### Exercise:
Line by line, copy the data below exactly.

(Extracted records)
....

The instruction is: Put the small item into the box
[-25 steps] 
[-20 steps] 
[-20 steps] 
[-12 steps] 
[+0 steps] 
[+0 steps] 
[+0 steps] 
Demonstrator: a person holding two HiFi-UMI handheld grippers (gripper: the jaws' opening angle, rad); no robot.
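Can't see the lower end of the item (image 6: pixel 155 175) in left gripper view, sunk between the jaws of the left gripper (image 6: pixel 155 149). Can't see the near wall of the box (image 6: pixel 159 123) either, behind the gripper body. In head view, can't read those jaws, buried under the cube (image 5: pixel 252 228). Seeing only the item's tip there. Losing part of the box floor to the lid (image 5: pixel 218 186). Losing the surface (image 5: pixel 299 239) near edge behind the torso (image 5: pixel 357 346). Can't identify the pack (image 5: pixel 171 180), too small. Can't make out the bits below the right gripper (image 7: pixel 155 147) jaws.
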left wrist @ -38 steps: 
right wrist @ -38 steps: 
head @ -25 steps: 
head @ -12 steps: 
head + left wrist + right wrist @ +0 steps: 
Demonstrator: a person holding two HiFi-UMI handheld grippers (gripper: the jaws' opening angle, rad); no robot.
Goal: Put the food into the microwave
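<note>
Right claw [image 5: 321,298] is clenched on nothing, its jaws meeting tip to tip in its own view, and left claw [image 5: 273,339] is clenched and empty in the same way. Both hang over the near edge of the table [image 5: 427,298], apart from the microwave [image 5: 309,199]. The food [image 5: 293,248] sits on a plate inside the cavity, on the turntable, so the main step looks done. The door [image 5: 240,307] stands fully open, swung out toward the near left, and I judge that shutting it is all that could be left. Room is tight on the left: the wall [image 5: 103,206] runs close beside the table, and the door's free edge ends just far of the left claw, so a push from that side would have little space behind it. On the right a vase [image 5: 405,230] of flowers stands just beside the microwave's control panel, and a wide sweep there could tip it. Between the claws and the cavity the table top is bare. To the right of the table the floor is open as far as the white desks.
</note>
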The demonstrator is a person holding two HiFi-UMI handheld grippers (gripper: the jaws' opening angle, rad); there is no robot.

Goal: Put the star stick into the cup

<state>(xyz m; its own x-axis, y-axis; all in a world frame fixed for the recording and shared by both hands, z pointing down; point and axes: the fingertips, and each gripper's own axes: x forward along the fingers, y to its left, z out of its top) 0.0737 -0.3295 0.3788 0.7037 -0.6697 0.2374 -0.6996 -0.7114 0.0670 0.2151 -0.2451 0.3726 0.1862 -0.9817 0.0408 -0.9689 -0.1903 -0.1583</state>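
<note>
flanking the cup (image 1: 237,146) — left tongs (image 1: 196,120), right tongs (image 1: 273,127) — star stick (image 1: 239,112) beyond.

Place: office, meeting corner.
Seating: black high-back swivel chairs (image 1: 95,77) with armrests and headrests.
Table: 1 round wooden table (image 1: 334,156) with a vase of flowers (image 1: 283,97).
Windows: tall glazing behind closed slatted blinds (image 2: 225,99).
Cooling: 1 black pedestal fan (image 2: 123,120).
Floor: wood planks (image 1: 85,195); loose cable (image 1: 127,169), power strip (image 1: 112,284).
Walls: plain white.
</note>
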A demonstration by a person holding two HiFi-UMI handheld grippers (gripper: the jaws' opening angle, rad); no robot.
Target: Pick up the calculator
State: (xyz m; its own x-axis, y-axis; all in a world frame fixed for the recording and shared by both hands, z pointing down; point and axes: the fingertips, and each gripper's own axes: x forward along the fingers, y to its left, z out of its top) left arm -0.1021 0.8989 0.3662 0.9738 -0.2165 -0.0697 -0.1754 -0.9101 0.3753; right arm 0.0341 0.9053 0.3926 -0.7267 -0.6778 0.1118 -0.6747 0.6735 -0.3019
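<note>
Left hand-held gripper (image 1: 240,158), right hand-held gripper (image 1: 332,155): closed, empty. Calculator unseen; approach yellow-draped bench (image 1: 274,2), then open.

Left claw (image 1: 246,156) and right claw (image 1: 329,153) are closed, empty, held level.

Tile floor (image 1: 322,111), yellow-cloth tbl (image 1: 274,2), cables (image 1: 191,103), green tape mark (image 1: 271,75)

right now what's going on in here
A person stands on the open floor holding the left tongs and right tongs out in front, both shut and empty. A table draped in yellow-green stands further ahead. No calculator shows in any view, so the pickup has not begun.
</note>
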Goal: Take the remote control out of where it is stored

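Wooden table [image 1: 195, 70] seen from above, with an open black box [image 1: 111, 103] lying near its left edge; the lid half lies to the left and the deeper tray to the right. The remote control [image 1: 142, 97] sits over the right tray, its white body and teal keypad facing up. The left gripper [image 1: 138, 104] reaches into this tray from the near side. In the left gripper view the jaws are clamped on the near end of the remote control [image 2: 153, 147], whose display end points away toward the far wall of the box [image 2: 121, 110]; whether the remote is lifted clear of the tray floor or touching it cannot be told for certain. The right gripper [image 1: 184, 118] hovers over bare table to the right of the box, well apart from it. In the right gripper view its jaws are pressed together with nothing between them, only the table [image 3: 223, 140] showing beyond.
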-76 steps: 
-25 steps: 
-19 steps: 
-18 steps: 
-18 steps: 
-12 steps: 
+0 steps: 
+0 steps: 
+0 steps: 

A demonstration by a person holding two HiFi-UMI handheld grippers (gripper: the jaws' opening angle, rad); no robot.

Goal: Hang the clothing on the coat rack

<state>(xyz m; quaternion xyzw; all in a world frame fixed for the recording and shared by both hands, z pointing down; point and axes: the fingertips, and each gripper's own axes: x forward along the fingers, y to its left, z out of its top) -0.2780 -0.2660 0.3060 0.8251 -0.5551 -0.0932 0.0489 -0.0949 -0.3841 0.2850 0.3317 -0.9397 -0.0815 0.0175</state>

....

### Response to this exercise:
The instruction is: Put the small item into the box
[-25 steps] 
[-20 steps] 
[-20 steps] 
[-12 steps] 
[+0 steps] 
[+0 steps] 
[+0 steps] 
Demonstrator: a person holding two HiFi-UMI handheld grippers (gripper: the jaws' opening angle, rad); no robot.
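Can't see the lower end of the item (image 6: pixel 155 175) in left gripper view, sunk between the jaws of the left gripper (image 6: pixel 155 149). Can't see the near wall of the box (image 6: pixel 159 123) either, behind the gripper body. In head view, can't read those jaws, buried under the cube (image 5: pixel 252 228). Seeing only the item's tip there. Losing part of the box floor to the lid (image 5: pixel 218 186). Losing the surface (image 5: pixel 299 239) near edge behind the torso (image 5: pixel 357 346). Can't identify the pack (image 5: pixel 171 180), too small. Can't make out the bits below the right gripper (image 7: pixel 155 147) jaws.
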left wrist @ -38 steps: 
right wrist @ -38 steps: 
head @ -25 steps: 
head @ -12 steps: 
head + left wrist + right wrist @ +0 steps: 
Demonstrator: a person holding two HiFi-UMI handheld grippers (gripper: the jaws' opening angle, rad); no robot.
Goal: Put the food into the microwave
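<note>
Right claw [image 5: 321,298] is clenched on nothing, its jaws meeting tip to tip in its own view, and left claw [image 5: 273,339] is clenched and empty in the same way. Both hang over the near edge of the table [image 5: 427,298], apart from the microwave [image 5: 309,199]. The food [image 5: 293,248] sits on a plate inside the cavity, on the turntable, so the main step looks done. The door [image 5: 240,307] stands fully open, swung out toward the near left, and I judge that shutting it is all that could be left. Room is tight on the left: the wall [image 5: 103,206] runs close beside the table, and the door's free edge ends just far of the left claw, so a push from that side would have little space behind it. On the right a vase [image 5: 405,230] of flowers stands just beside the microwave's control panel, and a wide sweep there could tip it. Between the claws and the cavity the table top is bare. To the right of the table the floor is open as far as the white desks.
</note>
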The demonstrator is a person holding two HiFi-UMI handheld grippers (gripper: the jaws' opening angle, rad); there is no robot.

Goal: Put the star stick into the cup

<state>(xyz m; its own x-axis, y-axis; all in a world frame fixed for the recording and shared by both hands, z pointing down; point and axes: the fingertips, and each gripper's own axes: x forward along the fingers, y to its left, z out of its top) 0.0737 -0.3295 0.3788 0.7037 -0.6697 0.2374 -0.6996 -0.7114 0.0670 0.2151 -0.2451 0.3726 0.1862 -0.9817 0.0408 -0.9689 -0.1903 -0.1583</state>
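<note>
flanking the cup (image 1: 237,146) — left tongs (image 1: 196,120), right tongs (image 1: 273,127) — star stick (image 1: 239,112) beyond.

Place: office, meeting corner.
Seating: black high-back swivel chairs (image 1: 95,77) with armrests and headrests.
Table: 1 round wooden table (image 1: 334,156) with a vase of flowers (image 1: 283,97).
Windows: tall glazing behind closed slatted blinds (image 2: 225,99).
Cooling: 1 black pedestal fan (image 2: 123,120).
Floor: wood planks (image 1: 85,195); loose cable (image 1: 127,169), power strip (image 1: 112,284).
Walls: plain white.
</note>
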A demonstration by a person holding two HiFi-UMI handheld grippers (gripper: the jaws' opening angle, rad); no robot.
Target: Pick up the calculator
State: (xyz m; its own x-axis, y-axis; all in a world frame fixed for the recording and shared by both hands, z pointing down; point and axes: the fingertips, and each gripper's own axes: x forward along the fingers, y to its left, z out of its top) left arm -0.1021 0.8989 0.3662 0.9738 -0.2165 -0.0697 -0.1754 -0.9101 0.3753; right arm 0.0341 0.9053 0.3926 -0.7267 -0.6778 0.1118 -0.6747 0.6735 -0.3019
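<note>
Left hand-held gripper (image 1: 240,158), right hand-held gripper (image 1: 332,155): closed, empty. Calculator unseen; approach yellow-draped bench (image 1: 274,2), then open.

Left claw (image 1: 246,156) and right claw (image 1: 329,153) are closed, empty, held level.

Tile floor (image 1: 322,111), yellow-cloth tbl (image 1: 274,2), cables (image 1: 191,103), green tape mark (image 1: 271,75)

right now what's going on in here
A person stands on the open floor holding the left tongs and right tongs out in front, both shut and empty. A table draped in yellow-green stands further ahead. No calculator shows in any view, so the pickup has not begun.
</note>
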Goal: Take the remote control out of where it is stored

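Wooden table [image 1: 195, 70] seen from above, with an open black box [image 1: 111, 103] lying near its left edge; the lid half lies to the left and the deeper tray to the right. The remote control [image 1: 142, 97] sits over the right tray, its white body and teal keypad facing up. The left gripper [image 1: 138, 104] reaches into this tray from the near side. In the left gripper view the jaws are clamped on the near end of the remote control [image 2: 153, 147], whose display end points away toward the far wall of the box [image 2: 121, 110]; whether the remote is lifted clear of the tray floor or touching it cannot be told for certain. The right gripper [image 1: 184, 118] hovers over bare table to the right of the box, well apart from it. In the right gripper view its jaws are pressed together with nothing between them, only the table [image 3: 223, 140] showing beyond.
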-76 steps: 
-25 steps: 
-19 steps: 
-18 steps: 
-18 steps: 
-12 steps: 
+0 steps: 
+0 steps: 
+0 steps: 

A demonstration by a person holding two HiFi-UMI handheld grippers (gripper: the jaws' opening angle, rad); no robot.

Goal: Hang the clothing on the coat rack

<state>(xyz m; quaternion xyzw; all in a world frame fixed for the recording and shared by both hands, z pointing down; point and axes: the fingertips, and each gripper's own axes: x forward along the fingers, y to its left, z out of its top) -0.2780 -0.2660 0.3060 0.8251 -0.5551 -0.0932 0.0489 -0.0949 -0.3841 0.2850 0.3317 -0.9397 -0.0815 0.0175</state>

The exercise has been finished.